Secret recording surges ... and it's legal, too

Marshall H. Tannick
BridgeTower Media Newswires

“Be secret and exult ... that is most difficult.” — William Butler Yeats, Responsibilities (1914)

The surge in surreptitious recording was highlighted recently with the revelation of the secret White House recordings, reportedly up to 200, by ousted Trump administration aide Omarosa Manigault Newman.
The disclosure, accompanying the publication of her book “Unhinged” about her experiences on the 2016 presidential campaign and her ensuing two-plus years in the White House, came on the heels of the divulgence of potentially inculpatory secret recording of President Donald Trump by his former trusted lawyer and “fixer,” Michael Cohen, who entered an eight-count felony guilty plea a few weeks ago. Meanwhile, Bob Woodward’s new best-seller about discord within the administration, “Fear,” relies heavily on recorded interviews by the Pulitzer Prize-winning author of Watergate fame, but these apparently were done consensually.

Clandestine recording of presidential conversations has a significant and sordid history. It was done, to varying extents, by Franklin D. Roosevelt, John F. Kennedy and Lyndon Johnson.
But Richard Nixon turned it into an art form, and it was turned against him. It was his surreptitious taping of his own Watergate-related conversations with his factotum that put the nail in his impeachment and resignation from office 34 years ago last month.

Clandestine culture

Secret recording has come a long way since then technologically, legally and perhaps morally as well. Advances in electronic gadgetry have greatly facilitated the practice. Unlike the awkward body wiring to capture the remarks of crooks, as in the movies about the Mafia and police corruption like “Serpico,” the klunky machines stashed in apparel pockets or purses or the hit-and-miss telephone recording instruments of the not-so-distant past, devices today are so small, undetectable, and easy to activate that users no longer need to tell surreptitiously recorded subjects to, in effect, talk into the lampshade.

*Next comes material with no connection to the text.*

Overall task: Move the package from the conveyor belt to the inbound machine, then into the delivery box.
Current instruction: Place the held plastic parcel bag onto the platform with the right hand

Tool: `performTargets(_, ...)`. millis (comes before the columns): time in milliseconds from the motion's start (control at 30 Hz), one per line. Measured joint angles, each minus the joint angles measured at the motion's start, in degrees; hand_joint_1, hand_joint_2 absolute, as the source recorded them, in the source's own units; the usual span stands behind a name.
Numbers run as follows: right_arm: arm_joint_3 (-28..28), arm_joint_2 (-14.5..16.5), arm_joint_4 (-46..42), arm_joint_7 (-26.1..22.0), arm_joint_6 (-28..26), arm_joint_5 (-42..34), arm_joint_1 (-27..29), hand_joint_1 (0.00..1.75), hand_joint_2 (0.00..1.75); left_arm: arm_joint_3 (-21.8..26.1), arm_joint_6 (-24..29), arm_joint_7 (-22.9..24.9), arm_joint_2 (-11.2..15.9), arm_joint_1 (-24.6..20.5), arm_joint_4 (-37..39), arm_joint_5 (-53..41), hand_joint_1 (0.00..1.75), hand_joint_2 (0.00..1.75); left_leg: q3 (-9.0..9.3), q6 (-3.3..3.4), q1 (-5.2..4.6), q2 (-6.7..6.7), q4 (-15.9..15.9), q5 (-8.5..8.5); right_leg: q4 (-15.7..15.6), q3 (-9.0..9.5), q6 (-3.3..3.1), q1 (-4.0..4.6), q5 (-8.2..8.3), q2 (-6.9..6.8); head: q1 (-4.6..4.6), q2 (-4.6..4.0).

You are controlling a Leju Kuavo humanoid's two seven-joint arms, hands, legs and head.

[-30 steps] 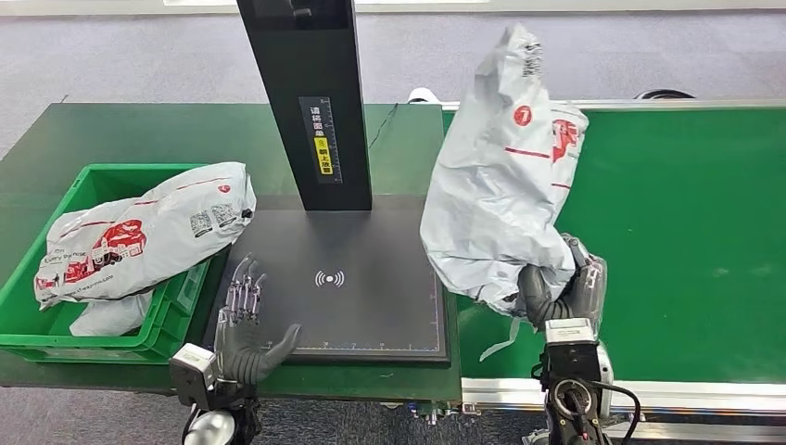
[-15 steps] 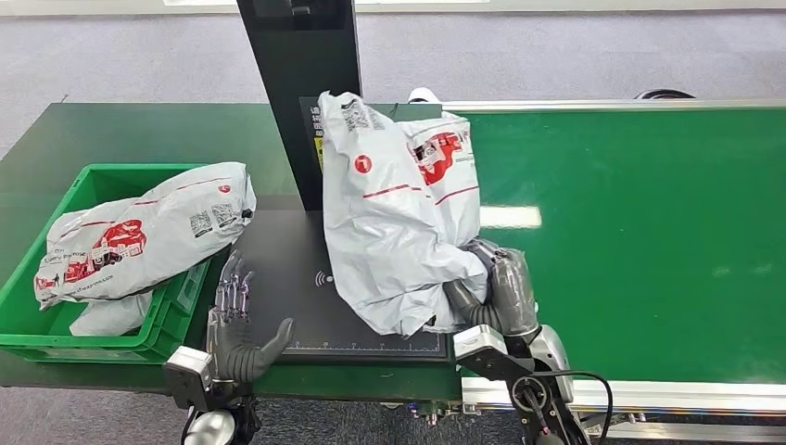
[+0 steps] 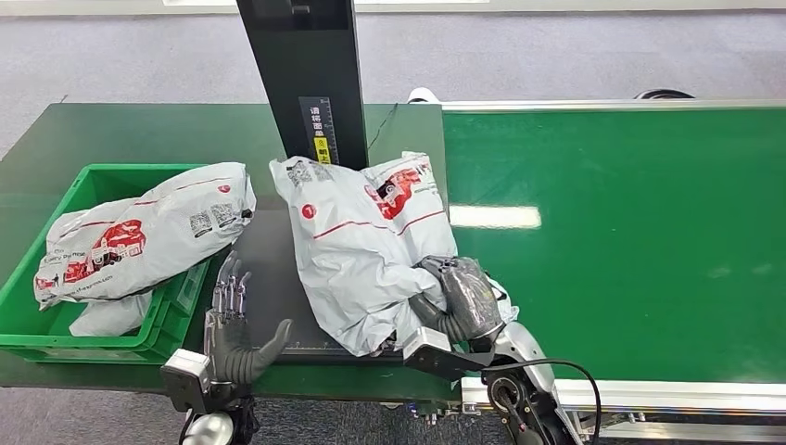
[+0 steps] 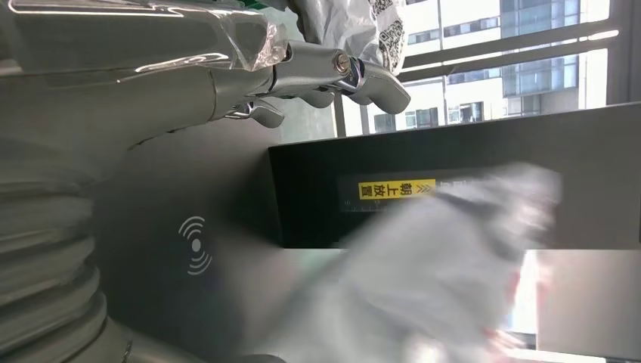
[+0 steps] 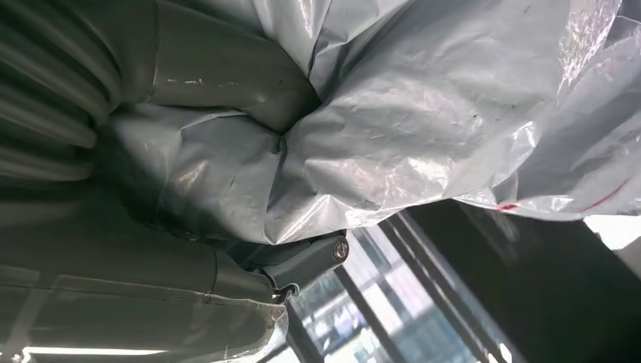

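Your right hand (image 3: 461, 298) grips the grey package (image 3: 357, 241) w/ fingers wrapped round its near end; pkg lies on the black scanner plate (image 3: 269, 269) (against the post (image 3: 306, 93)). Left hand (image 3: 234, 329) hovers by the green bin (image 3: 93, 185), fingers spread, holding nothing.

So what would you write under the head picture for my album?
Right hand lays a grey package on the black scanner; left hand waits open beside the bin.

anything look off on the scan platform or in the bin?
Mostly fine. The grey package, gripped by the right hand, lies askew, covering the platform's scan mark. The package in the green bin overhangs its rim.
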Motion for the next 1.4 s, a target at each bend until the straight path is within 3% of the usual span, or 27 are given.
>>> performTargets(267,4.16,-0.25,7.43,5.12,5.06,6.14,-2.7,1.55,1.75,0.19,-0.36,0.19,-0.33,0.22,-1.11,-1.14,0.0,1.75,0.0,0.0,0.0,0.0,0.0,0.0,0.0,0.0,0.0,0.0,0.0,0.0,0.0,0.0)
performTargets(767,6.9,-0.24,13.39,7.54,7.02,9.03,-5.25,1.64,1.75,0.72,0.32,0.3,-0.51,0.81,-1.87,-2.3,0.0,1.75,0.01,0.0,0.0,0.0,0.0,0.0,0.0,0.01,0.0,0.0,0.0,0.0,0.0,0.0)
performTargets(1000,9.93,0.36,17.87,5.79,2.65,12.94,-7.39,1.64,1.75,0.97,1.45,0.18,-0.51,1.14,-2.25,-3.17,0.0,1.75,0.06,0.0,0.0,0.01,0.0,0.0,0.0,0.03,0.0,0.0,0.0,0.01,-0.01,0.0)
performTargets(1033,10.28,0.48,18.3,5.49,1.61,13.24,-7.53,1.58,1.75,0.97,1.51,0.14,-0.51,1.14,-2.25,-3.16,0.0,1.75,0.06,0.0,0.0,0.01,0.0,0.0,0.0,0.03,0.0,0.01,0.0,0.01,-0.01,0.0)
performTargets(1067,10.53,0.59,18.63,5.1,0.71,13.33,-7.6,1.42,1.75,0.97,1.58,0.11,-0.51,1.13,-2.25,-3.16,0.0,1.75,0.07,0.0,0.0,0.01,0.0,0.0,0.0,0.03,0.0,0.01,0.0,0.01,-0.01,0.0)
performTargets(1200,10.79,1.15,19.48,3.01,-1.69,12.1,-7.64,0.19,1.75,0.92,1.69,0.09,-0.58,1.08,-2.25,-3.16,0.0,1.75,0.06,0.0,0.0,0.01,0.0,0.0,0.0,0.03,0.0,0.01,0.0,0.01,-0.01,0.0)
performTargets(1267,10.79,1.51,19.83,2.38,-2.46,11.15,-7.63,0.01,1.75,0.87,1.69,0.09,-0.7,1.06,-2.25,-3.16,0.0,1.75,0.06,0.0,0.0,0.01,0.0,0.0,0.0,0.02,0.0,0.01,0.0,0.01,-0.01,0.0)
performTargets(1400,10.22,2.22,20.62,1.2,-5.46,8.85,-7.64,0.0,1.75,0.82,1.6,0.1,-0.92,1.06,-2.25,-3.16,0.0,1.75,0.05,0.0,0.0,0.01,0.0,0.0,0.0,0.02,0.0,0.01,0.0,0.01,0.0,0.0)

Clandestine recording, audio, visual and both combined, have been encouraged by the culture. Surveillance cameras seemingly everywhere in private facilities and in public streets and other places, have made people accustomed to having nearly everything they do outside of their homes —and even sometimes there, too — watched and heard.
The practice of secretly recording conversations, whether on the telephone or in-person, raises a number of concerns and questions.

First and foremost

The first and, perhaps, foremost issue is: Is it legal?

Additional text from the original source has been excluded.